Sergey Andreev was in Warsaw to pay respects to the Soviet soldiers who died during World War 2. His arrival coincided with the national holiday known as Victory Day, where Russians still celebrate defeating Nazi Germany to this day.

Hundreds of protesters, furious at Russia’s barbaric treatment of Ukraine, stood in Andreev’s way of the memorial and snatched away the wreath of flowers he wanted to place at the cemetery, where more than 20,000 Red Army soldiers are buried.


The activists trampled on the flowers, before dousing him in red paint from behind and beside him – some of his entourage were hit by the red liquid too.

Some activists carried Ukrainian flags as they surrounded the ambassador, while others donned white sheets also smeared with red liquid. The demonstration clearly meant to symbolise the thousands who have died since Russia invaded Ukraine in February.

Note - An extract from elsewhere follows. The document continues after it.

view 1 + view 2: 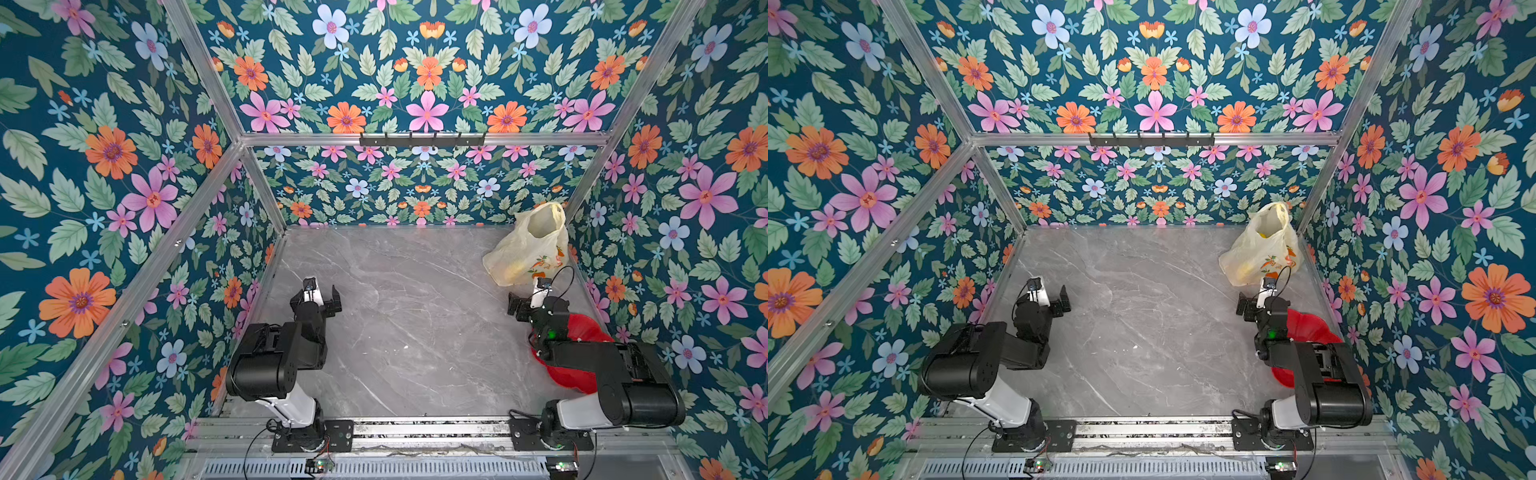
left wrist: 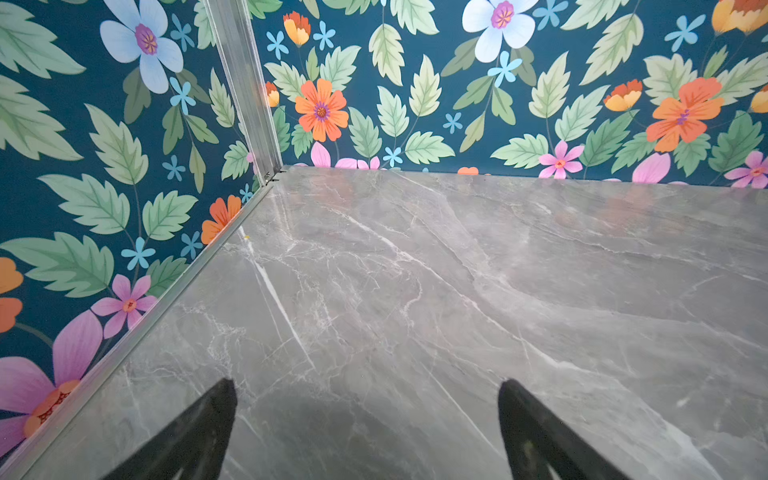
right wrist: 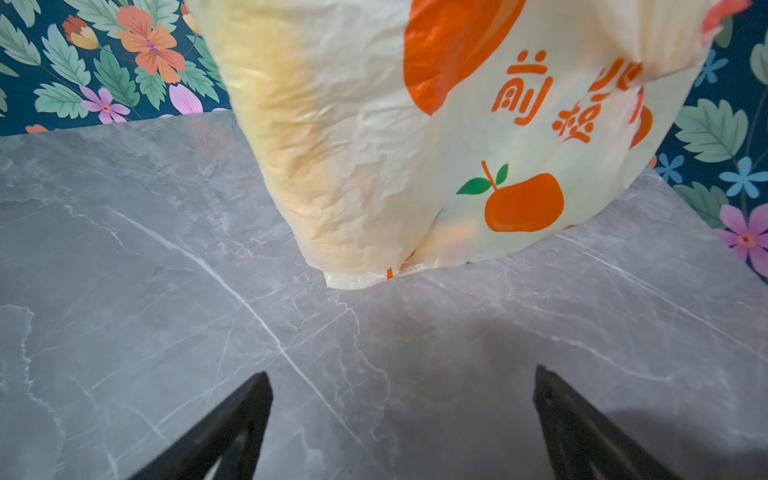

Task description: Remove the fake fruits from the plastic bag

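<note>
The pale-yellow plastic bag [image 1: 527, 245] [image 1: 1262, 249] stands upright in the far right corner of the table, its mouth open upward. A yellow fake fruit [image 1: 1262, 235] shows inside the mouth, and a yellow shape glows through the bag's lower side [image 1: 512, 271]; other fruits are hidden. My right gripper [image 1: 536, 299] [image 3: 401, 374] is open just in front of the bag's base [image 3: 374, 166], not touching it. My left gripper [image 1: 318, 294] [image 2: 368, 386] is open over bare table on the left, nothing between its fingers.
A red flower-shaped plate [image 1: 586, 328] [image 1: 1308, 324] lies at the right under my right arm. The grey marble table [image 1: 415, 332] is closed in by floral walls on three sides. A black hook rail [image 1: 422, 140] hangs on the back wall.
</note>
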`<state>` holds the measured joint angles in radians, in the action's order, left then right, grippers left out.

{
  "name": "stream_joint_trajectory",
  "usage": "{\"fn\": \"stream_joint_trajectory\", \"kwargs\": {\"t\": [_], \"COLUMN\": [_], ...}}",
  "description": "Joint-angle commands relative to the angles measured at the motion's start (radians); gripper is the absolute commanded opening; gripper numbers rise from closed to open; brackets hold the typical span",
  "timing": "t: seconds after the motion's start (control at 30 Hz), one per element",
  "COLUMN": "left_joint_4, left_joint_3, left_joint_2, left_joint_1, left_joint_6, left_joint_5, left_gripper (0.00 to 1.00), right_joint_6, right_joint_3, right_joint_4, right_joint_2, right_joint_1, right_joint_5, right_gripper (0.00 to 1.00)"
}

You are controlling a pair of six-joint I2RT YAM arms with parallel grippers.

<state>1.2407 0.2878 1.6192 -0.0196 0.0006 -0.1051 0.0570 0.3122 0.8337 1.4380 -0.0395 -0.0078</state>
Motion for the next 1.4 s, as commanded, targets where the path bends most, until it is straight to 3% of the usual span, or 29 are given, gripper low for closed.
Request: {"fn": "stream_joint_trajectory", "kwargs": {"t": [0.0, 1.27, 1.37], "left_joint_4": [0.014, 0.036, 0.055], "left_joint_3": [-0.002, -0.015, -0.047], "left_joint_2": [-0.002, -0.005, -0.061], "left_joint_1": [0.001, 0.001, -0.023], "left_joint_6": [-0.001, 0.009, 0.039], "left_joint_5": [0.002, 0.034, 0.035], "left_gripper": [1.0, 1.0, 1.0], "right_joint_6": [-0.001, 0.0, 0.0], "right_joint_3": [0.005, 0.005, 0.002], "right_joint_4": [0.032, 0.03, 0.038], "right_joint_2": [0.001, 0.0, -0.002], "right_joint_1": [0.0, 0.0, 0.001], "right_joint_5": [-0.004, -0.008, -0.006], "right_gripper": [0.99, 0.99, 0.99]}}
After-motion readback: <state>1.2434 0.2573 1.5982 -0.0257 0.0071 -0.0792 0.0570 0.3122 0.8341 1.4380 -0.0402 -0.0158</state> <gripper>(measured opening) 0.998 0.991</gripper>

The Polish government has subsequently been criticised for not providing more security for the ambassador amid fears that the Kremlin might eject the Polish ambassador from Russia in return, while others saw Andreev’s appearance in Warsaw as a provocation.

Demonstrations in Warsaw have been building since the war broke out – on Sunday evening, activists parked outside the city’s Russian Embassy with a tank carried by a tractor.

Russian foreign ministry spokeswoman Maria Zakharova hit out against the attack in  the standard Muscovite manner, declaring: “Admirers of the neo-Nazis have once again shown their face.” In effect they treated the Ambassador with intelligent contempt.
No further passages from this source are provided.